## Exercise
From the first line to the last, retype everything below exactly, minus the pictures.

## Data supplied

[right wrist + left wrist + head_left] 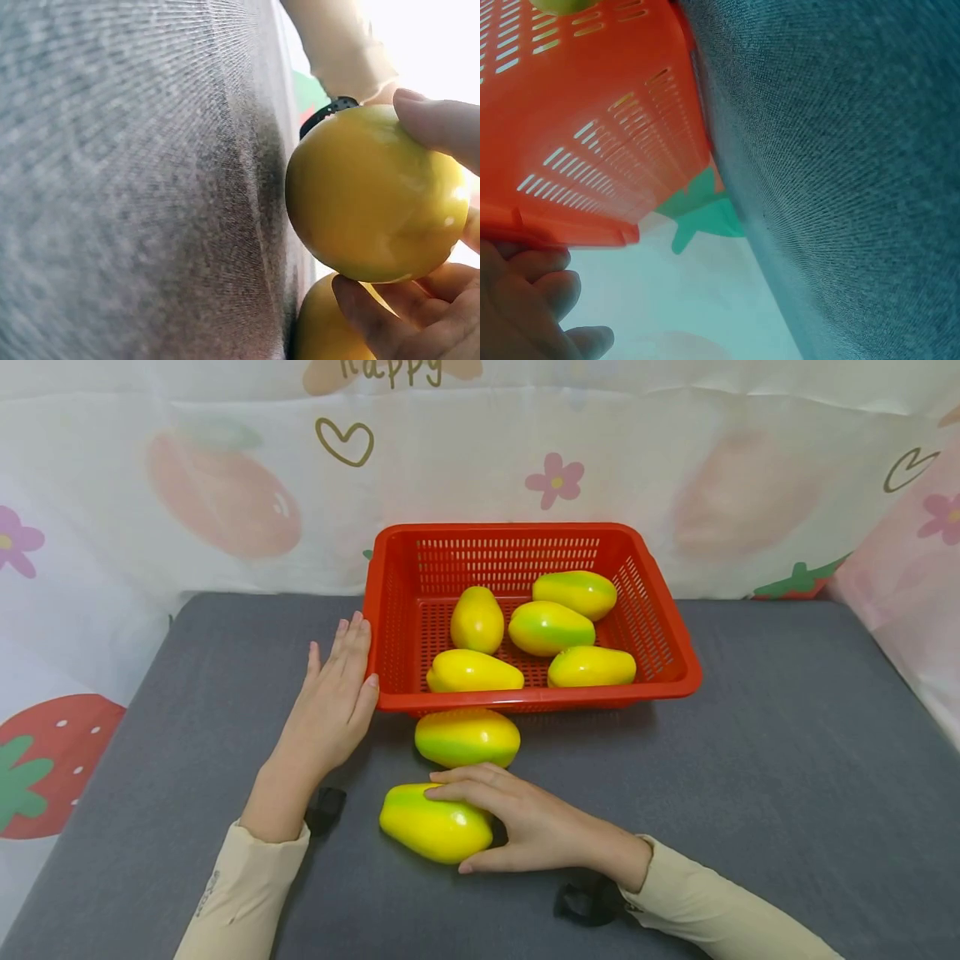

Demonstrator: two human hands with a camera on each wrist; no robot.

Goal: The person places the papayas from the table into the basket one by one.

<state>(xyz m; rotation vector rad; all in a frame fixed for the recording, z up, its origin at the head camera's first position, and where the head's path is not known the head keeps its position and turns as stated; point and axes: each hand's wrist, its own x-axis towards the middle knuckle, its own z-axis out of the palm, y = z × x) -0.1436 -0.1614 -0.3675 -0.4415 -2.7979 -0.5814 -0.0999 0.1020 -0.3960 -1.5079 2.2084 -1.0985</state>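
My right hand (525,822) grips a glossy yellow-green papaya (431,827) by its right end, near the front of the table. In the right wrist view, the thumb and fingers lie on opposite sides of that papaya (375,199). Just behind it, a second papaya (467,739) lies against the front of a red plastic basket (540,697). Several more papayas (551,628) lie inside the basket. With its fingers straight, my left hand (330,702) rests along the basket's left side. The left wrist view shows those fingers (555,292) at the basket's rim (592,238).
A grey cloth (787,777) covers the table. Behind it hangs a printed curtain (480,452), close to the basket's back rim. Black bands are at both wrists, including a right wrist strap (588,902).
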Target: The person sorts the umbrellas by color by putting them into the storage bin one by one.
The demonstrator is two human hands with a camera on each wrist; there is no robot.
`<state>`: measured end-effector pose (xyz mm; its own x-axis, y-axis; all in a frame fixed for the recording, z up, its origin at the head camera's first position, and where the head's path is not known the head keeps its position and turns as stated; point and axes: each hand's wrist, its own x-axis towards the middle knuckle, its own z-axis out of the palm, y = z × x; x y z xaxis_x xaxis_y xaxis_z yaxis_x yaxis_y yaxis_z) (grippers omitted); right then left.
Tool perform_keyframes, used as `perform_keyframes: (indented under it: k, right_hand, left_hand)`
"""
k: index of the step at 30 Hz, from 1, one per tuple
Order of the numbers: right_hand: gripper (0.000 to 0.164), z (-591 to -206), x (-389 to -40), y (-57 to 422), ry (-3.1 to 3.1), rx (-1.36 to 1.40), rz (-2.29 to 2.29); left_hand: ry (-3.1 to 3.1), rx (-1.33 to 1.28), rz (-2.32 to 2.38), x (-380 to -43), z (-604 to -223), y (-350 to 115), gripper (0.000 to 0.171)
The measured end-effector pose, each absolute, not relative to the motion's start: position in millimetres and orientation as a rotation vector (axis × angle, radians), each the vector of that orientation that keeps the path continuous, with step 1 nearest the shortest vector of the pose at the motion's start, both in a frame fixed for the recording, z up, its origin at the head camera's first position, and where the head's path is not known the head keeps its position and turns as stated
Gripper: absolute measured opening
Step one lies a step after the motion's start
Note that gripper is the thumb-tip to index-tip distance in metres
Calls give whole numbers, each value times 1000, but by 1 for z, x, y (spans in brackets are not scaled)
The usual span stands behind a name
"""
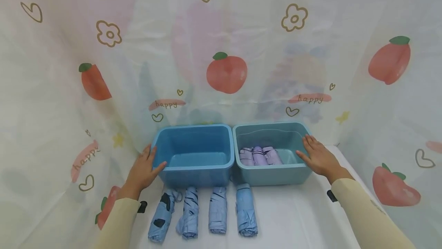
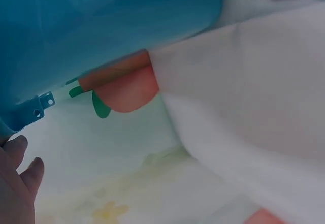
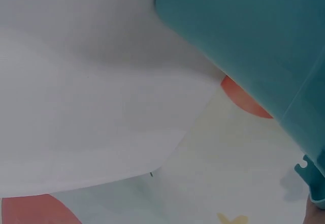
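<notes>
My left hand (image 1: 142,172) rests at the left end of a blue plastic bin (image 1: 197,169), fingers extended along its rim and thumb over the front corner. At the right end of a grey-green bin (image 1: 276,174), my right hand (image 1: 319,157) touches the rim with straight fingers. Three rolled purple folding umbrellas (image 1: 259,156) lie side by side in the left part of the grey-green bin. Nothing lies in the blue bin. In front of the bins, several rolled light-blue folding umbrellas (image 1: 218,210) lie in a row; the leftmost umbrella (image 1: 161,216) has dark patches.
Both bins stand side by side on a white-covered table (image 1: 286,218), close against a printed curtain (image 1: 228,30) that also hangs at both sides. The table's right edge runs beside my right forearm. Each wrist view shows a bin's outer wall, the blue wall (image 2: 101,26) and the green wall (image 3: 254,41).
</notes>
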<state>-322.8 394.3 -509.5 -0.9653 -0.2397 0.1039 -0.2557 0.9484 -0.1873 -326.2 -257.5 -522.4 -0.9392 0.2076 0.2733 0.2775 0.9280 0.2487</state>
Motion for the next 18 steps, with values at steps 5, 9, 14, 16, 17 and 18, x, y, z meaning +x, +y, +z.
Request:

## Result of the task
[right wrist + left wrist + head_left] 

Demonstrator: two human hands with a camera on each wrist; no robot.

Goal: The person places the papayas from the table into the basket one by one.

<state>(xyz m; rotation vector rad; all in a frame fixed for the recording, z up, its origin at the head camera's first position, and where the head's path is not known the head keeps its position and turns as stated; point and axes: each hand's wrist, its own x-axis towards the middle knuckle, its own z-axis out of the palm, y = z × x) -0.1436 -0.1614 -0.3675 -0.4415 -2.7979 -0.5814 -0.0999 0.1020 -0.3960 -1.5079 2.2084 -1.0985</state>
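My right hand (525,822) grips a glossy yellow-green papaya (431,827) by its right end, near the front of the table. In the right wrist view, the thumb and fingers lie on opposite sides of that papaya (375,199). Just behind it, a second papaya (467,739) lies against the front of a red plastic basket (540,697). Several more papayas (551,628) lie inside the basket. With its fingers straight, my left hand (330,702) rests along the basket's left side. The left wrist view shows those fingers (555,292) at the basket's rim (592,238).
A grey cloth (787,777) covers the table. Behind it hangs a printed curtain (480,452), close to the basket's back rim. Black bands are at both wrists, including a right wrist strap (588,902).
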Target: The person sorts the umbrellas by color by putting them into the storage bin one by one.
The demonstrator is two human hands with a camera on each wrist; there is no robot.
`<state>`: measured end-effector pose (xyz mm; its own x-axis, y-axis; all in a frame fixed for the recording, z up, its origin at the head camera's first position, and where the head's path is not known the head keeps its position and turns as stated; point and axes: each hand's wrist, its own x-axis towards the middle knuckle, its own z-axis out of the palm, y = z × x; x y z xaxis_x xaxis_y xaxis_z yaxis_x yaxis_y yaxis_z) (grippers omitted); right then left.
Tool perform_keyframes, used as `perform_keyframes: (indented under it: k, right_hand, left_hand)`
"""
k: index of the step at 30 Hz, from 1, one per tuple
Order of the numbers: right_hand: gripper (0.000 to 0.164), z (-591 to -206), x (-389 to -40), y (-57 to 422), ry (-3.1 to 3.1), rx (-1.36 to 1.40), rz (-2.29 to 2.29); left_hand: ry (-3.1 to 3.1), rx (-1.33 to 1.28), rz (-2.32 to 2.38), x (-380 to -43), z (-604 to -223), y (-350 to 115), gripper (0.000 to 0.171)
The measured end-effector pose, each absolute, not relative to the motion's start: position in millimetres and orientation as a rotation vector (axis × angle, radians), each the vector of that orientation that keeps the path continuous, with step 1 nearest the shortest vector of the pose at the motion's start, both in a frame fixed for the recording, z up, its origin at the head camera's first position, and where the head's path is not known the head keeps its position and turns as stated
Gripper: absolute measured opening
Step one lies a step after the motion's start
Note that gripper is the thumb-tip to index-tip distance in metres
Calls give whole numbers, each value times 1000, but by 1 for z, x, y (spans in brackets are not scaled)
The usual span stands behind a name
"""
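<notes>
My left hand (image 1: 142,172) rests at the left end of a blue plastic bin (image 1: 197,169), fingers extended along its rim and thumb over the front corner. At the right end of a grey-green bin (image 1: 276,174), my right hand (image 1: 319,157) touches the rim with straight fingers. Three rolled purple folding umbrellas (image 1: 259,156) lie side by side in the left part of the grey-green bin. Nothing lies in the blue bin. In front of the bins, several rolled light-blue folding umbrellas (image 1: 218,210) lie in a row; the leftmost umbrella (image 1: 161,216) has dark patches.
Both bins stand side by side on a white-covered table (image 1: 286,218), close against a printed curtain (image 1: 228,30) that also hangs at both sides. The table's right edge runs beside my right forearm. Each wrist view shows a bin's outer wall, the blue wall (image 2: 101,26) and the green wall (image 3: 254,41).
</notes>
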<state>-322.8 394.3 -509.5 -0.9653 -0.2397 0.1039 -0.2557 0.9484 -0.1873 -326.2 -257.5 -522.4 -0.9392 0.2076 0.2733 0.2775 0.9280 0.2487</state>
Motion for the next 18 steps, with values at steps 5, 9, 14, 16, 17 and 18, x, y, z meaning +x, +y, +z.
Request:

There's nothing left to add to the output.